_Directions_
Where a line holds the word "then", copy that line from the data below.

_Records supplied_

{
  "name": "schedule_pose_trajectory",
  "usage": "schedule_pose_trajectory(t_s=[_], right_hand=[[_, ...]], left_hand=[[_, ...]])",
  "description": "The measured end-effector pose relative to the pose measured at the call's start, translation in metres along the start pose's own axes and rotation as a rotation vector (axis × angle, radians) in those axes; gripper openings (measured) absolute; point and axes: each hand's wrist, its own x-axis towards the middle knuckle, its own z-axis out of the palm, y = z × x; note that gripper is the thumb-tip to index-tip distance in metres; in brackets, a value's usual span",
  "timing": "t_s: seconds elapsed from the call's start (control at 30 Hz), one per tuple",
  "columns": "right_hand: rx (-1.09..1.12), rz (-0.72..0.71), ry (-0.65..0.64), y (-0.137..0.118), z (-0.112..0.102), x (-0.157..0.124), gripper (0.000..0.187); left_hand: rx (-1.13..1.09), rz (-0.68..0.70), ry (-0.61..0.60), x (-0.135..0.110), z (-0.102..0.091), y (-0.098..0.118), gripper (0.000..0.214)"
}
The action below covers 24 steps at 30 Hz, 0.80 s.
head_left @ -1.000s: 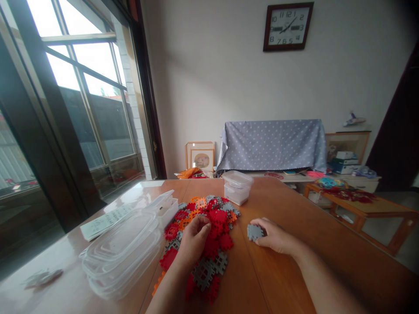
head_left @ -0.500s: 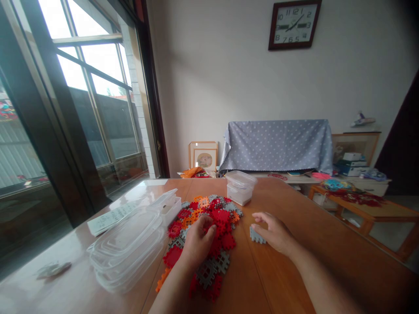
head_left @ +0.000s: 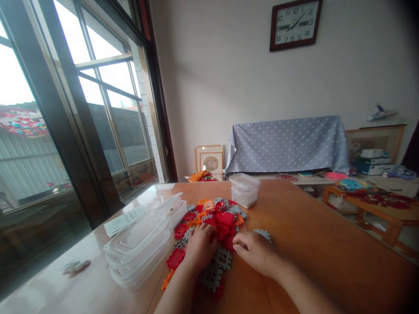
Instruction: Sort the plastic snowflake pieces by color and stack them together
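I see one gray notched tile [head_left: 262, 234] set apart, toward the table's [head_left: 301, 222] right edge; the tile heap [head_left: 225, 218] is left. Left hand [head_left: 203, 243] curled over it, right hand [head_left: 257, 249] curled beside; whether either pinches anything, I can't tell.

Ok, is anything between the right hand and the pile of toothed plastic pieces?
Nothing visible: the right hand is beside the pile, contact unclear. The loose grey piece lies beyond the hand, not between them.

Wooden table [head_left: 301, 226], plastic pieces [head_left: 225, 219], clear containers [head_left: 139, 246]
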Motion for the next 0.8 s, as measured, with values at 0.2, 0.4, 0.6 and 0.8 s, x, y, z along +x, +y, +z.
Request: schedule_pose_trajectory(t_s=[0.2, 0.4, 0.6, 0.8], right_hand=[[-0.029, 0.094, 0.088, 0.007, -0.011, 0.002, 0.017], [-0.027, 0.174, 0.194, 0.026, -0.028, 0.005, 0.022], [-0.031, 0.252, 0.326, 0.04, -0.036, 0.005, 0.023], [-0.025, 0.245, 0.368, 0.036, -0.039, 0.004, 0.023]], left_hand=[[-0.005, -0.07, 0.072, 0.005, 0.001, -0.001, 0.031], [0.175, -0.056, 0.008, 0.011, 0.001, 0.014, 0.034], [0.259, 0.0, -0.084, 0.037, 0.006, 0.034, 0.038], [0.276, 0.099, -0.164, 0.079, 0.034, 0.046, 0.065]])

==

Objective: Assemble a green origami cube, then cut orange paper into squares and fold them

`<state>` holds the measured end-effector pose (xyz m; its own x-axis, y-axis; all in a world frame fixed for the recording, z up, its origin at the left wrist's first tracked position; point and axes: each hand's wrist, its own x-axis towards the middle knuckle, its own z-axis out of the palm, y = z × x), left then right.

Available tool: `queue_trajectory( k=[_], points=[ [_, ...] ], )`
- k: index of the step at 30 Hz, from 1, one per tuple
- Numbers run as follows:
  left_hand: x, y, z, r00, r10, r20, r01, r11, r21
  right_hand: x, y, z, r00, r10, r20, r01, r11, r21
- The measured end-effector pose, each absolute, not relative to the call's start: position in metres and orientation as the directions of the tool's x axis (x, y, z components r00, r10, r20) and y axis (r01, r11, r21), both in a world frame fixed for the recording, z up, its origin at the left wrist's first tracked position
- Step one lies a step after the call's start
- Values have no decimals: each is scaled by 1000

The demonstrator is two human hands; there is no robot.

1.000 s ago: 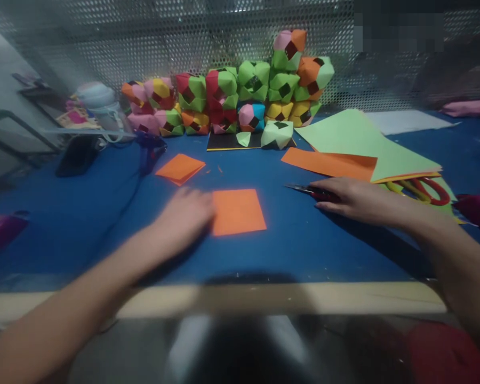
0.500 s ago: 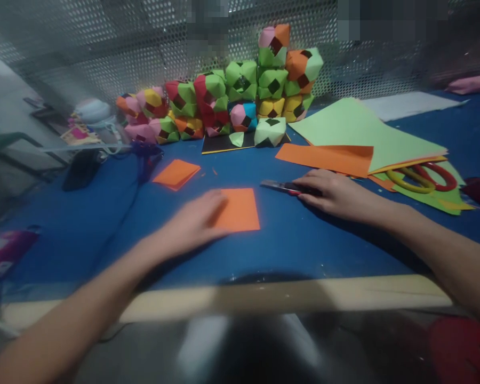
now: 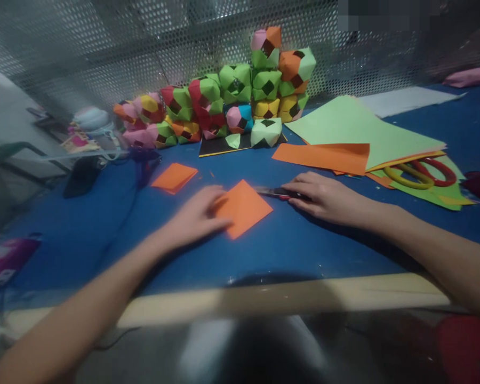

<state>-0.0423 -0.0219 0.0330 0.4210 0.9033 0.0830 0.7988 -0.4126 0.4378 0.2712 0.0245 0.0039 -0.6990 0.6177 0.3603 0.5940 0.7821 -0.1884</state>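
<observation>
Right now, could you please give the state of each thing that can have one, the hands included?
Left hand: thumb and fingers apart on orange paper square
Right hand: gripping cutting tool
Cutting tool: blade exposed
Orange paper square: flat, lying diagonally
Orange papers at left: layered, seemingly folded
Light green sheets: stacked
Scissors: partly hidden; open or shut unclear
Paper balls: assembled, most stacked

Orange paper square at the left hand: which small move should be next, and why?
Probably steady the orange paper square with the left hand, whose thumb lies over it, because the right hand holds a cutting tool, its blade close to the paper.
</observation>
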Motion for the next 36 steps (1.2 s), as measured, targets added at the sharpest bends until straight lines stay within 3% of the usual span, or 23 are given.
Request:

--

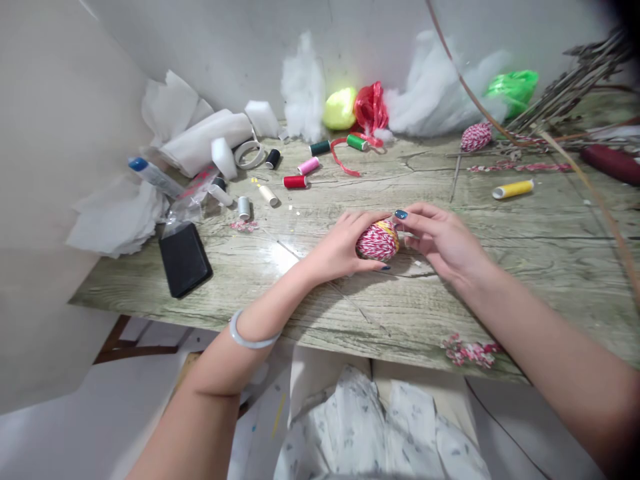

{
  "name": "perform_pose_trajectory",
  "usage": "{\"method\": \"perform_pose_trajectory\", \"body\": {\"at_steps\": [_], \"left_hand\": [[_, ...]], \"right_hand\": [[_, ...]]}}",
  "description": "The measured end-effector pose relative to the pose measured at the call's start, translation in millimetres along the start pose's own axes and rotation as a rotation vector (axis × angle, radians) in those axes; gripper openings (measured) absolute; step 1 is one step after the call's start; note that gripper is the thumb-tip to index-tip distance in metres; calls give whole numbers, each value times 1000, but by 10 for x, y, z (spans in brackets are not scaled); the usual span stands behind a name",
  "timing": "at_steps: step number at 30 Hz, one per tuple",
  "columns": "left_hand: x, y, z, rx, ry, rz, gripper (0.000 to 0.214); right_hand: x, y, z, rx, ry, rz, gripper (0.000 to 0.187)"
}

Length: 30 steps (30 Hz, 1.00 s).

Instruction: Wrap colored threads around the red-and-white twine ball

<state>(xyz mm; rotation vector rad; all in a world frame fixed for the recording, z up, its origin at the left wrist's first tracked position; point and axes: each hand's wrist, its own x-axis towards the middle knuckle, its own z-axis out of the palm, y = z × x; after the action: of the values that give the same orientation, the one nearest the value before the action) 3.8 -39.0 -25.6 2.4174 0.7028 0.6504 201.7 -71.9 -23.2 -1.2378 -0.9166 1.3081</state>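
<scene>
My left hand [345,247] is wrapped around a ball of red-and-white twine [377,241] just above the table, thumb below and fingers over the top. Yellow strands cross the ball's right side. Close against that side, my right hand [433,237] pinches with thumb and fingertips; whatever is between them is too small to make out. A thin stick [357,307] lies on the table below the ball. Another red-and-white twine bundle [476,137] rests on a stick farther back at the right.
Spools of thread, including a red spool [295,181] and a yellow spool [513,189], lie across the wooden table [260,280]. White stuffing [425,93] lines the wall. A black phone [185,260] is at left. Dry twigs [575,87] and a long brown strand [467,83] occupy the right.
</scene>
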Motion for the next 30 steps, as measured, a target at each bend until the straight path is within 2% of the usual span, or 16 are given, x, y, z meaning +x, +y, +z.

_Solution_
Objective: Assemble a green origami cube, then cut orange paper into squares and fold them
`<state>` holds the measured end-effector pose (xyz m; its own x-axis, y-axis; all in a world frame fixed for the recording, z up, its origin at the left wrist's first tracked position; point and axes: each hand's wrist, its own x-axis towards the middle knuckle, its own z-axis out of the palm, y = z × x), left then right.

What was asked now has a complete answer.